Are you https://www.wikidata.org/wiki/Q6413347 (CEO of OpenLink Software who makes Virtuoso)? In the case yes, I suggest you state your bias clearly when writing here.

@KingsleyIdehen maybe you can help shed some light on the questions about Virtuoso here?

Data representation
Geographical triples specifying coordinate system can not be loaded: "http://www.wikidata.org/entity/Q405 Point(-49.2 -21.5)"^^http://www.opengis.net/ont/geosparql#wktLiteral
see https://github.com/openlink/virtuoso-opensource/issues/455
"Point(-342.2 -52.7)"^^geo:wktLiteral not accepted by Virtuoso (more strict about the points than we are)
No extended date range support
Virtuoso has custom type support, so may be fixable
IRI inlining seems to be standard database normalization, thus we’d probably have to use long (64-bit) IDs, which may lead to larger space requirements. But Virtuoso seems to be able to support such scenario.
SPARQL capabilities
No support for custom services
Label service
Geo search (Virtuoso has its own geosearch functionality)
MWAPI bridge
May be replaced by Sponger?
GAS algorithms
Custom functions unavailable
Distance (may be supported under other name)
Coordinate parts
Decode URL
Date math functions work differently (e.g. diff is not days but seconds)
Functions need custom bif: prefix
This can be bridged by custom functions and procedures, but the syntax probably would be different from what we’re using now.
Service capabilities
Dynamic runtime query time limit - not sure whether it’s configurable/changeable
Throttling/concurrency control - probably will need to implement by ourselves
Read-only querying (Virtuoso has user permissions, so we may be able to get that working)
Not clear what extensibility APIs are - since we don’t have Servlet API like in Blazegraph, we may need to work with whatever Virtuoso allows.
Service features
No namespace support, but has graph (quads) support, which probably can replace it
Default prefixes support?
Federation whitelist?
Seems there is a limit for 10000 sql lines - which may be a problem for large queries/updater
LDF endpoint support unclear - may be implemented as proxy
Operational issues
Debian only has 7.x as experimental
Virtuoso has username/password/permission system, which we would need to isolate from outside and to make work with Updater
We will need to isolate other capabilities to reduce security exposure, Virtuoso is a full-scale container of which we won’t be using most capabilities.

I agree with Kingsley that you don't need a distributed SPARQL engine when the knowledge graph fits on a single machine and will do so also in the future.
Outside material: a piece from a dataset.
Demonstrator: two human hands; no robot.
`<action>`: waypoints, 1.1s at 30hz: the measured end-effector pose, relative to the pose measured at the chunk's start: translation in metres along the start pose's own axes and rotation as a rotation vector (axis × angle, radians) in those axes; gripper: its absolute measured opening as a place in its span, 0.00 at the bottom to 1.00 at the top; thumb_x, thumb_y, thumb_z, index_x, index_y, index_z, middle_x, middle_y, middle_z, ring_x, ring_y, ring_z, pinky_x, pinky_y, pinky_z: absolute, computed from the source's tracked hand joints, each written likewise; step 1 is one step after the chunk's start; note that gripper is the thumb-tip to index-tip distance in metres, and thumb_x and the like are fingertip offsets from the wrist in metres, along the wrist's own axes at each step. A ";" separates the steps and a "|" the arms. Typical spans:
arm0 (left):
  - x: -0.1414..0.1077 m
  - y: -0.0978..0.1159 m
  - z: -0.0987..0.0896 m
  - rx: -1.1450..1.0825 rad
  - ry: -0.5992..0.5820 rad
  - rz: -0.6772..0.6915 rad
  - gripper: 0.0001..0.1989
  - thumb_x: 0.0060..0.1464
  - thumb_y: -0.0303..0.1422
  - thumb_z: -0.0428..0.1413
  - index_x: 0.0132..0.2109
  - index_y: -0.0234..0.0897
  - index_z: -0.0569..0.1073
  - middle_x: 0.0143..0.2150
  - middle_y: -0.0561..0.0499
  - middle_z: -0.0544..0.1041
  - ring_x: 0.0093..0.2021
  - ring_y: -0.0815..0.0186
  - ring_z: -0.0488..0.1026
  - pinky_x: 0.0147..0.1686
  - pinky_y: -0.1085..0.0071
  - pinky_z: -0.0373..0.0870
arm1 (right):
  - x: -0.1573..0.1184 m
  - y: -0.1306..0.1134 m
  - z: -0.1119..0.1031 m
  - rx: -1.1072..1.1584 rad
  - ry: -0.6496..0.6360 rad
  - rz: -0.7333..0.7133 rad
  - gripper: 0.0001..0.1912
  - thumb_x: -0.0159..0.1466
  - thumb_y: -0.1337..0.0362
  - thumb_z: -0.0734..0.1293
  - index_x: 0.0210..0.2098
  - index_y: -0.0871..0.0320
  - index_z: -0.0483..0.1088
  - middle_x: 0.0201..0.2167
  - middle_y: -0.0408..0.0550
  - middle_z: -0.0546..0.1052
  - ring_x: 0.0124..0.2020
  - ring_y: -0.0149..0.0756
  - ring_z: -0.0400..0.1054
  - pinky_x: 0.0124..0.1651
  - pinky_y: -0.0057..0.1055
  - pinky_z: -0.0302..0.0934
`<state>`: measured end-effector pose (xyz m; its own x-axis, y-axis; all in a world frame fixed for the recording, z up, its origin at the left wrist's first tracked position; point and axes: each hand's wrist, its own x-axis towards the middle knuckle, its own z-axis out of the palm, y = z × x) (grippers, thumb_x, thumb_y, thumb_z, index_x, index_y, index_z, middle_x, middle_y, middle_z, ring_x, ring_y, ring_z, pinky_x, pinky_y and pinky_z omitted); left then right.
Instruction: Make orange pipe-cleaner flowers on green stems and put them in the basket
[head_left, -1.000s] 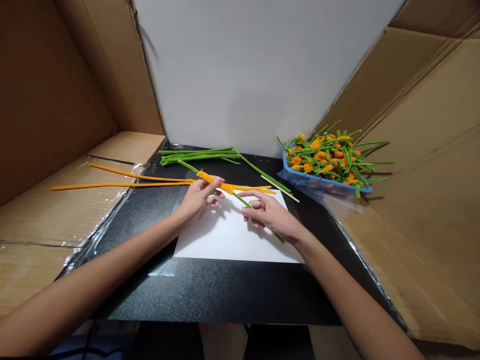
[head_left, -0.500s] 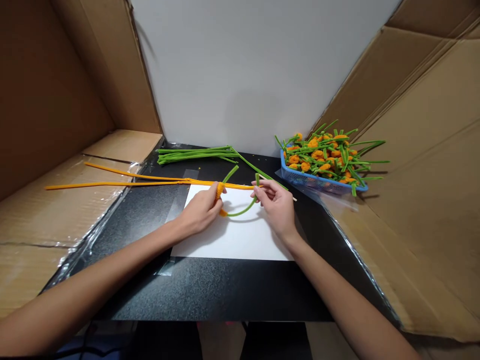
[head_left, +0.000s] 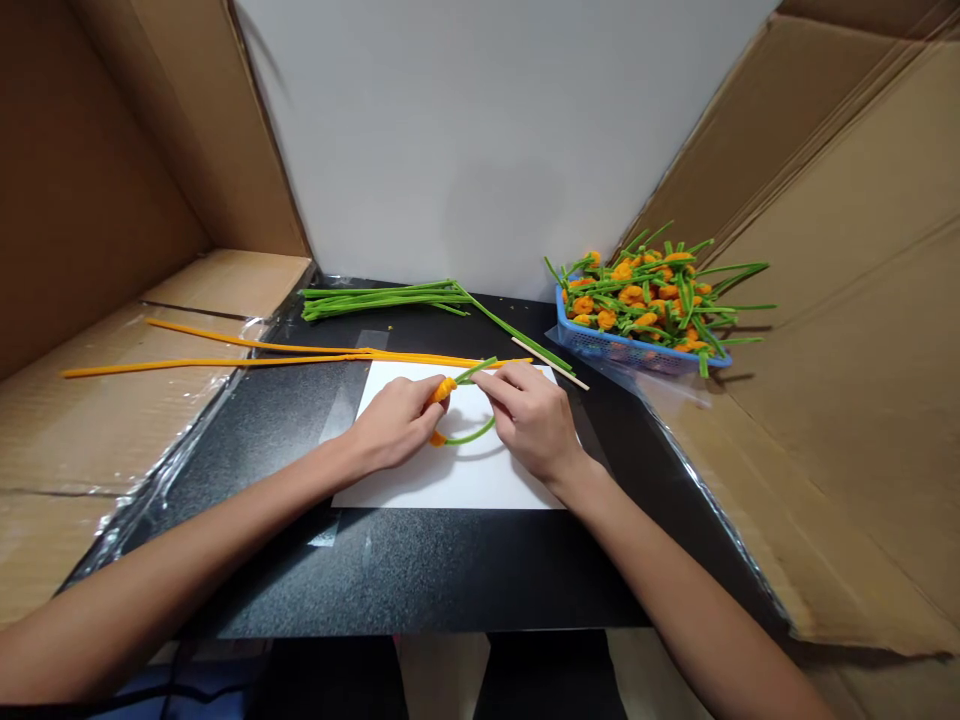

Which is clearly the case for Wikidata, since it's even the case for the ten times larger UniProt (which at the time of this writing already contains over 90 billion triples).

In fact, I would consider distributing the knowledge graph over multiple machines in such a scenario suboptimal because distributing (as opposed to just replicating) the data incurs a significant performance overhead. You distribute only if you need to.

As Jerven pointed out, if you have a high query load, you can just replicate the knowledge graph on multiple machines (one copy per machine) and distribute the queries over these machines. This is simple and effective.